## What needs to be done
Of the lines listed below, return exactly those that run from the line containing "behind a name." through the line containing "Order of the", both included.
= Beginning of Section =
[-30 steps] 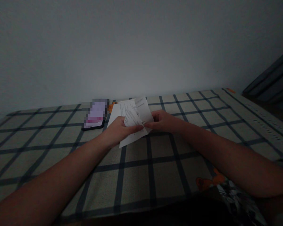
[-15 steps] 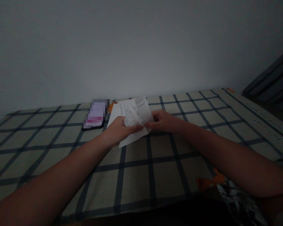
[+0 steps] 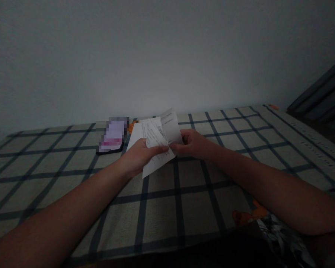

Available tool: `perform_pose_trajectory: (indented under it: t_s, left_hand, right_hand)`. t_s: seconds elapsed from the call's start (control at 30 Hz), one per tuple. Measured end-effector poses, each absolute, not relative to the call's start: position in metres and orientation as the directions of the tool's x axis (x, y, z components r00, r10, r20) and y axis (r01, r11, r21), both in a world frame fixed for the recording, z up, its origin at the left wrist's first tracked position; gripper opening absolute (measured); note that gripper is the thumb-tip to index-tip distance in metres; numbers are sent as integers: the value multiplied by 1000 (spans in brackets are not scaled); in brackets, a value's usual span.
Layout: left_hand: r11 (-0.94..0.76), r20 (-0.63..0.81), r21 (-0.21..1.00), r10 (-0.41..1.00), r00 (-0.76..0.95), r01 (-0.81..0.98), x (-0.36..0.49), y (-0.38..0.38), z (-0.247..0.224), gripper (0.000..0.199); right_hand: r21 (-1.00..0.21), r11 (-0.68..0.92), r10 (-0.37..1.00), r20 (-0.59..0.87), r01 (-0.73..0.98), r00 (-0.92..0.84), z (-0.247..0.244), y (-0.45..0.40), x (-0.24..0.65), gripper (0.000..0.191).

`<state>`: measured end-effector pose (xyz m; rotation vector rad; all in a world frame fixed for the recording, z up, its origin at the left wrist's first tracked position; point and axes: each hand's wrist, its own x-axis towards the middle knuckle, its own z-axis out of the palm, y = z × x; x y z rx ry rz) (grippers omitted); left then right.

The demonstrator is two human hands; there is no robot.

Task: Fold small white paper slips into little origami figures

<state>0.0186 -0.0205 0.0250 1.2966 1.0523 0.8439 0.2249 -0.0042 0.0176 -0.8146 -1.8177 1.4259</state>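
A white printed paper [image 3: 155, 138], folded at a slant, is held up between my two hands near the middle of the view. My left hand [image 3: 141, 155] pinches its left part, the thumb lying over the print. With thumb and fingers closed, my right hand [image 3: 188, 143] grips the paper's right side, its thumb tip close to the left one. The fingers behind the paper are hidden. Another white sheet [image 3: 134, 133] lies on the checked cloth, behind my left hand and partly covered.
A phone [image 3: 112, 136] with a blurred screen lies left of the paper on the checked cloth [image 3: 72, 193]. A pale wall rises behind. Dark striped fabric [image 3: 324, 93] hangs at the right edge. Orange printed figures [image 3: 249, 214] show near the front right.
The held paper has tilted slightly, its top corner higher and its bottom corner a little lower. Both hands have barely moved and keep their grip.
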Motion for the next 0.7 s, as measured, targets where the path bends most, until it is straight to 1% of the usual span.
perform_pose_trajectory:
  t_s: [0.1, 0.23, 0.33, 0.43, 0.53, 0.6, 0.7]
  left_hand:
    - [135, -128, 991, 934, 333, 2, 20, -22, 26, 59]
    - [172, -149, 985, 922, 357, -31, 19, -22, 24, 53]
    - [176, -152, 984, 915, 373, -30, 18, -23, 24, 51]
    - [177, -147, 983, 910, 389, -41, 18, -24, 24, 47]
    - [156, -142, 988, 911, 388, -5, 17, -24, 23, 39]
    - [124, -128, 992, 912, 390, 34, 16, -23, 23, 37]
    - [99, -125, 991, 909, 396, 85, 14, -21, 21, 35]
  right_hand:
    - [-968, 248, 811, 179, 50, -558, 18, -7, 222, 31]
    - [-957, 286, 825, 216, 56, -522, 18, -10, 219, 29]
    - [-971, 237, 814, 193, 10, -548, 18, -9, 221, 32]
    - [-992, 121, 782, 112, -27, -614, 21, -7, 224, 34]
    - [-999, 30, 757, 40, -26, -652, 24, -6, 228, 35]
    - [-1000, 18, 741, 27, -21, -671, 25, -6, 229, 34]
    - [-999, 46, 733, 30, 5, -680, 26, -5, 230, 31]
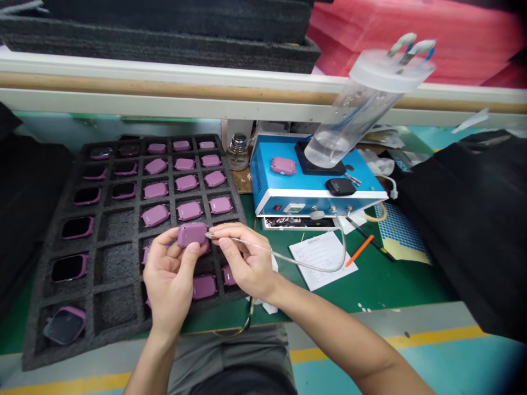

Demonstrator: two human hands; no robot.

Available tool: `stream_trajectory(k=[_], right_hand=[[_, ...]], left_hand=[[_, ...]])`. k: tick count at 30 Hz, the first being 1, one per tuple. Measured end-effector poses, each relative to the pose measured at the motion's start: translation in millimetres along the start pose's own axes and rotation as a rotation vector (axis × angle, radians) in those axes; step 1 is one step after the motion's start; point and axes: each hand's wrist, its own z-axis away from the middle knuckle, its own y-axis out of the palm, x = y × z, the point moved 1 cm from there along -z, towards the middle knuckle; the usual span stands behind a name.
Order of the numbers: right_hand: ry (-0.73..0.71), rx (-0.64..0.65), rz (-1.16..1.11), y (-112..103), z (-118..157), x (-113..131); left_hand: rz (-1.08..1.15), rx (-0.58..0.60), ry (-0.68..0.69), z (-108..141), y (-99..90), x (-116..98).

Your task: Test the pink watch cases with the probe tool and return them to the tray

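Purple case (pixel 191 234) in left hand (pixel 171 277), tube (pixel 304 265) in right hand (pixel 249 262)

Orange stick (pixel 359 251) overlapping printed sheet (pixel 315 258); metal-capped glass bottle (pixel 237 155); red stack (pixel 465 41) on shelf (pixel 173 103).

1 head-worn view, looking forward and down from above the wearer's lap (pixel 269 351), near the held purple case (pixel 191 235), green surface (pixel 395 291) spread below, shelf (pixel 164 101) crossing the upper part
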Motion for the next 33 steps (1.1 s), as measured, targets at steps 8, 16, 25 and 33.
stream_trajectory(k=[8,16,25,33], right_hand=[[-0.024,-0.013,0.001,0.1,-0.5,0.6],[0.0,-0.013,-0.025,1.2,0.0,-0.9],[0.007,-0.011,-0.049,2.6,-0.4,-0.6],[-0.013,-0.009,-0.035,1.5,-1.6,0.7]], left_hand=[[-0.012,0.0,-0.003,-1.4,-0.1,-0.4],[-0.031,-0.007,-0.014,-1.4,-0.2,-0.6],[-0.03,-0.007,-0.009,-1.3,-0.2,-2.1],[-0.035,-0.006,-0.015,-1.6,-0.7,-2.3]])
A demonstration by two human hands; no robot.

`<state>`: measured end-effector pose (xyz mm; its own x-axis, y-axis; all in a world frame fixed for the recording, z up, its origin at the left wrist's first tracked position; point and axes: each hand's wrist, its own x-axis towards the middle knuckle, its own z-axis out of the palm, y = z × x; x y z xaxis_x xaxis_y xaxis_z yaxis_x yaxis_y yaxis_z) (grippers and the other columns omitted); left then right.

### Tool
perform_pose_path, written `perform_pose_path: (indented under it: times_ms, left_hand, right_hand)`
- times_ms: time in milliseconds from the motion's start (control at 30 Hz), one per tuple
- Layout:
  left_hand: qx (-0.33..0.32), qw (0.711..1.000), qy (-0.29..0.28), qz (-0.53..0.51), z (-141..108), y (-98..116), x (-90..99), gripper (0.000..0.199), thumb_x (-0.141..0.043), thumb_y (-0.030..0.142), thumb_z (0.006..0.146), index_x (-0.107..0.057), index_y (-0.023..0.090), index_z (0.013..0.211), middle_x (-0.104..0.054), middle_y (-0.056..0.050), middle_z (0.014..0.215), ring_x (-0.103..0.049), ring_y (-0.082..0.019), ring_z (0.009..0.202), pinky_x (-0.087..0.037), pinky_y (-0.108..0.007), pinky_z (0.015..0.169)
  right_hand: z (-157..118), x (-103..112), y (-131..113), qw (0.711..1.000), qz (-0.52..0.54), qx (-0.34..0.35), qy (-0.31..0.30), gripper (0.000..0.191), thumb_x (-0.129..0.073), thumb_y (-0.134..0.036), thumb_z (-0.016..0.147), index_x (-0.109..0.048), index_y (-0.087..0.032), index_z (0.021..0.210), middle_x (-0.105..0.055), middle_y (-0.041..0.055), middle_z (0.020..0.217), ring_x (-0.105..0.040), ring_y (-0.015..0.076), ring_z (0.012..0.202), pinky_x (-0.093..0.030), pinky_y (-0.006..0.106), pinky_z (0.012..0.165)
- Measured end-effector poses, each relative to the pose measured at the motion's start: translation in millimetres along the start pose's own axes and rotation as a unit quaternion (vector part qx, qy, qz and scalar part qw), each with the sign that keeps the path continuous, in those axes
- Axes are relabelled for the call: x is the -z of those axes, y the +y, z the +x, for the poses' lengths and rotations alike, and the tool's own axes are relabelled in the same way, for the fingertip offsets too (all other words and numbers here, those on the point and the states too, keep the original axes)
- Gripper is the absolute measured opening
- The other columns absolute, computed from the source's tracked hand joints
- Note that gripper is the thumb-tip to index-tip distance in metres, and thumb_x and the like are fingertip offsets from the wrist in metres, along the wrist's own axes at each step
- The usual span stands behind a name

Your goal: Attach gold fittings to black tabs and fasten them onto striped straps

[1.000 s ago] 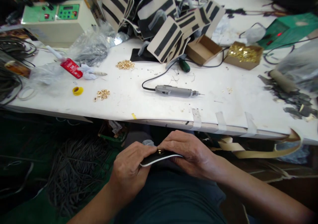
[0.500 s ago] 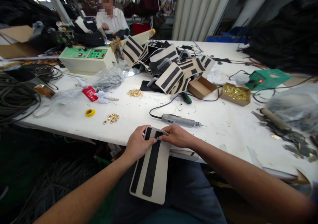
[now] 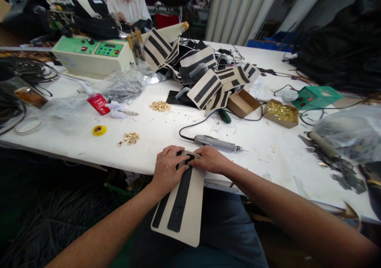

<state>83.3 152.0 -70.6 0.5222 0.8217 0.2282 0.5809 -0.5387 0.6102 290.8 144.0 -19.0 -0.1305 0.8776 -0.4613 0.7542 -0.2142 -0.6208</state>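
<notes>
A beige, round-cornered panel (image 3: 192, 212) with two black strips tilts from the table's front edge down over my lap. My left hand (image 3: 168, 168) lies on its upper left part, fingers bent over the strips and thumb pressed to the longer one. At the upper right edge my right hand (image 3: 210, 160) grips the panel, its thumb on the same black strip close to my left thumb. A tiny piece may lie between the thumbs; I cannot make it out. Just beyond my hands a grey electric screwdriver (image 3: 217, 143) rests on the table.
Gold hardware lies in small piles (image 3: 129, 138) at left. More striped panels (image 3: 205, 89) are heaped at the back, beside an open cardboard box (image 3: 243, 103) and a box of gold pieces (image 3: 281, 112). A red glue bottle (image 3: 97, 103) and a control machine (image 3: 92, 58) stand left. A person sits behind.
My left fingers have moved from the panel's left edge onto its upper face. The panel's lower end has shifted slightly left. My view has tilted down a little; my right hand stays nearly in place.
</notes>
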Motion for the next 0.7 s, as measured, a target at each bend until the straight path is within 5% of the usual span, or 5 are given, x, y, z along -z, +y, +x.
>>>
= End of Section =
## Your response
Available tool: `stream_trajectory(k=[_], right_hand=[[_, ...]], left_hand=[[_, ...]])`. k: tick count at 30 Hz, the first being 1, one per tuple. Measured end-effector poses, each relative to the pose measured at the motion's start: translation in millimetres along the start pose's own axes and rotation as a rotation vector (axis × angle, radians) in those axes; step 1 is one step after the motion's start; point and axes: each hand's wrist, its own z-axis away from the middle knuckle, its own y-axis out of the palm, x = y × z, the point moved 1 cm from there along -z, towards the middle knuckle; the usual span stands behind a name.
Order of the numbers: right_hand: ry (-0.73..0.71), rx (-0.64..0.65), rz (-1.16..1.11), y (-112..103), z (-118..157), x (-113..131); left_hand: rz (-1.08..1.15), rx (-0.58..0.60), ry (-0.68..0.69), z (-108..141), y (-99..90), x (-116..98).

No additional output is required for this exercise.